Business
Never underestimate the five-year business plan – here’s why
By Anthony Rose, CEO and co-founder of SeedLegals explains the power of a business plan and why you need one
Investors will have dozens or even hundreds of founders all pitching to them, competing for their time and investment. A 2021 survey suggested that for each deal a VC closes, they consider on average 101 opportunities.
One impactful way to stand out is to create a strong, bullet-proof five-year business plan that investors will find hard to turn down. Both you and the potential investor know your plan is a work of fiction and the predictions you make are estimated. So what’s the point, if your plan – and that of every other founder – is just made up? How can an investor get anything of value from your five-year plan?
Investors can extract more from a five-year plan than you might imagine – here’s what your plan needs to show to make the difference between securing investment or investors walking away.

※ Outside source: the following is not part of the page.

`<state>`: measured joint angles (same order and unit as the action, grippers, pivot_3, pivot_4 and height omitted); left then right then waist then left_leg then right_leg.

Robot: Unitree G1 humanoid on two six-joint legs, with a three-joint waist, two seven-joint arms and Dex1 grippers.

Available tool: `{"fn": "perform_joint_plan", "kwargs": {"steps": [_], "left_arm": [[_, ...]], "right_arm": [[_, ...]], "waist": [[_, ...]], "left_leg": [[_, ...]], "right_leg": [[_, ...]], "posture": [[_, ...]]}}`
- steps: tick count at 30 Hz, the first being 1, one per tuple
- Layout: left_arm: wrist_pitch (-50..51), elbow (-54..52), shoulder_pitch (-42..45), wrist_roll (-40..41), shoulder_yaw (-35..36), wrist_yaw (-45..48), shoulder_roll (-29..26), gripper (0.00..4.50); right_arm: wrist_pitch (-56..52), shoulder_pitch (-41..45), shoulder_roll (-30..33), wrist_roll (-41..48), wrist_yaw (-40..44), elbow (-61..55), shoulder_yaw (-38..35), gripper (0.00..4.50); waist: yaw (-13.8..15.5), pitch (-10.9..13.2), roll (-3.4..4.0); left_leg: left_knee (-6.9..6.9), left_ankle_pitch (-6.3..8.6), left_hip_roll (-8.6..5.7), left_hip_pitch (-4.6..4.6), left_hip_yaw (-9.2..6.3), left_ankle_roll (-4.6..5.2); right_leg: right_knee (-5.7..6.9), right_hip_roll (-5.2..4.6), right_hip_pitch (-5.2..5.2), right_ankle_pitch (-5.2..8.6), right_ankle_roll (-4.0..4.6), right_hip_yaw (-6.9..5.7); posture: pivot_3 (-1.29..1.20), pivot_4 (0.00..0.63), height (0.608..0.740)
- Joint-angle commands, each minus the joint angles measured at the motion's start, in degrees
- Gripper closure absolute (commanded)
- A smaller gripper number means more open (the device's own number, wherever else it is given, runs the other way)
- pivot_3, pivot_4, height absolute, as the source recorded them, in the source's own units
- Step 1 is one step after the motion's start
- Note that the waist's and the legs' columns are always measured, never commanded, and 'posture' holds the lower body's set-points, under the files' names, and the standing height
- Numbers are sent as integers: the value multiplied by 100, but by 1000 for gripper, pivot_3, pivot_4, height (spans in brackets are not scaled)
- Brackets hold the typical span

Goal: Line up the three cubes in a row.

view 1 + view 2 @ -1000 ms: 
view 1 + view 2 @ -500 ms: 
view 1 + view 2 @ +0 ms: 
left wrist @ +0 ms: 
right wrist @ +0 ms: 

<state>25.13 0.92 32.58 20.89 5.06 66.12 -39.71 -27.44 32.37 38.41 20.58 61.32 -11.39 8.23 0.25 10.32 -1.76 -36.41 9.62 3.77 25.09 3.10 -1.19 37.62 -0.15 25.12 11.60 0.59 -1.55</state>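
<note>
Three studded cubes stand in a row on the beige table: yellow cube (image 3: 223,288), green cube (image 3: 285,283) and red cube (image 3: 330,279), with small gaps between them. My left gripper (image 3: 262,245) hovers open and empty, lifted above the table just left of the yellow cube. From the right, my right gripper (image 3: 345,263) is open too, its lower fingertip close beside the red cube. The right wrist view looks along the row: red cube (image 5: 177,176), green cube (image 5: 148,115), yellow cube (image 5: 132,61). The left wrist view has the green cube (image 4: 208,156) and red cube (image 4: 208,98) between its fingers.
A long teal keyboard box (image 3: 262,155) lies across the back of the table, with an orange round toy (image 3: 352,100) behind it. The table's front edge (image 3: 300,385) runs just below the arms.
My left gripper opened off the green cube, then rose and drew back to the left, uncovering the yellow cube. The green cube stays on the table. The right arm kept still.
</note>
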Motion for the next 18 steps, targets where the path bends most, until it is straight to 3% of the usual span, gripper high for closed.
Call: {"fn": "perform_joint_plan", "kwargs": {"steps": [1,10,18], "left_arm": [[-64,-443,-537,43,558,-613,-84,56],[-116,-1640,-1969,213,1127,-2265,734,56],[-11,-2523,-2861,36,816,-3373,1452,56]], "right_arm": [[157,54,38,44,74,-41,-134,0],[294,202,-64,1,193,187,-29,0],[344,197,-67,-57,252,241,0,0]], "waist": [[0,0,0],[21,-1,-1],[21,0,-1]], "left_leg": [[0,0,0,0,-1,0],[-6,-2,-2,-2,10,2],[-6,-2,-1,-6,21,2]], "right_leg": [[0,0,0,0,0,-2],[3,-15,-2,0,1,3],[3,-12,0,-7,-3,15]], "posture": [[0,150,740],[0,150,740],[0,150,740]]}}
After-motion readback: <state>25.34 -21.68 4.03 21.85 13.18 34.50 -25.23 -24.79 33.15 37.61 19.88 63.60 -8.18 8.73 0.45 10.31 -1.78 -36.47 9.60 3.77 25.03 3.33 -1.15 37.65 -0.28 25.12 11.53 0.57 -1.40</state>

You’re rational and realistic
Investors thrive off confidence. Show that you’re self-assured and optimistic about the growth of your business. Investors will be impressed with your ambition and be more inclined to put their money behind you, as long as it’s justified. You can’t just create a plan that predicts your new startup is going to make millions in a very short time – that would be unrealistic and an instant turn-off for investors.
But you don’t have to be too modest with your future valuations. Your plan still needs to show confidence and a strategy to reach an amount that makes investing worthwhile. Your investors want to see the potential for a x10 return on investment (for angel investors) or x50 return (for VCs) to be worth their while. Investors use the predictions in your plan to determine how ambitious and motivated you are.
The path to a unicorn is often thought of as ‘triple, triple, triple, double, double’ in five years. For example, if you start with revenue of £1 million a year, if you can triple that year-on-year three times, and then double it twice for the next two years, after five years, you’d have over £100 million a year in revenue… and that equates to a billion Pound valuation.. If you can keep your sights on that, it’s a good starting point. This model means that your business plan might show growth of 3x year-on-year for the first few years and then 2x year-on-year after that, because for all businesses, growth starts to slow after you’ve reached a certain level. If your growth shows 1.5x growth year-on-year then that sounds good but lacks ambition.
You know what you’re talking about
Your pitch and business plan help investors decide whether they want in or not. When you present your pitch deck, you want a page with a graph perhaps that clearly shows your ambition and goals. An astute investor is likely to ask ‘how did you get those numbers?’ This is where you need a separate spreadsheet that shows your five-year plan including: team costs, office costs and all the other costs of running your business, together with your revenue projections, market sizes, how you expect revenue to grow year-on-year, the cost of acquiring customers, lifetime value of a customer, and everything that underpins the graph in your pitch.
It’s unlikely you’ll present this much depth to an investor to begin with, but this doesn’t mean you can cut corners. Investors who are interested in your projections are likely to ask for these details so be prepared or you might come across as embarrassingly amateur.
Although your projections are estimations and you want to appear ambitious, you need to be careful. A few years later, if you’re not delivering the numbers you predicted, then you can bet that your investor will pull out the first pitch deck you sent them and hold you to account. If your projections are realistic, then you’ll avoid that difficult conversation.
You’re a charismatic and numerate leader
There’s one thing that brings everything in your pitch, plan and proposal together – you. Of course, your potential investors are analysing your documents – they’re also analysing you. While the promise of untold riches can be alluring to anyone, investors won’t invest if they can’t visualise you as the charismatic person who can deliver that promise.
If your numbers don’t add up or the figures show that you’re losing money, then the investors will believe that you’re not ready for investment. They expect you to know how to manage the numbers.
Do you have a clear and balanced vision? Make sure that’s clear to investors. They’ll only invest if they’re convinced your vision will lead to success. An investable proposal must strike the right balance between ambitious and realistic – and that’s what you need to show in your five-year business plan.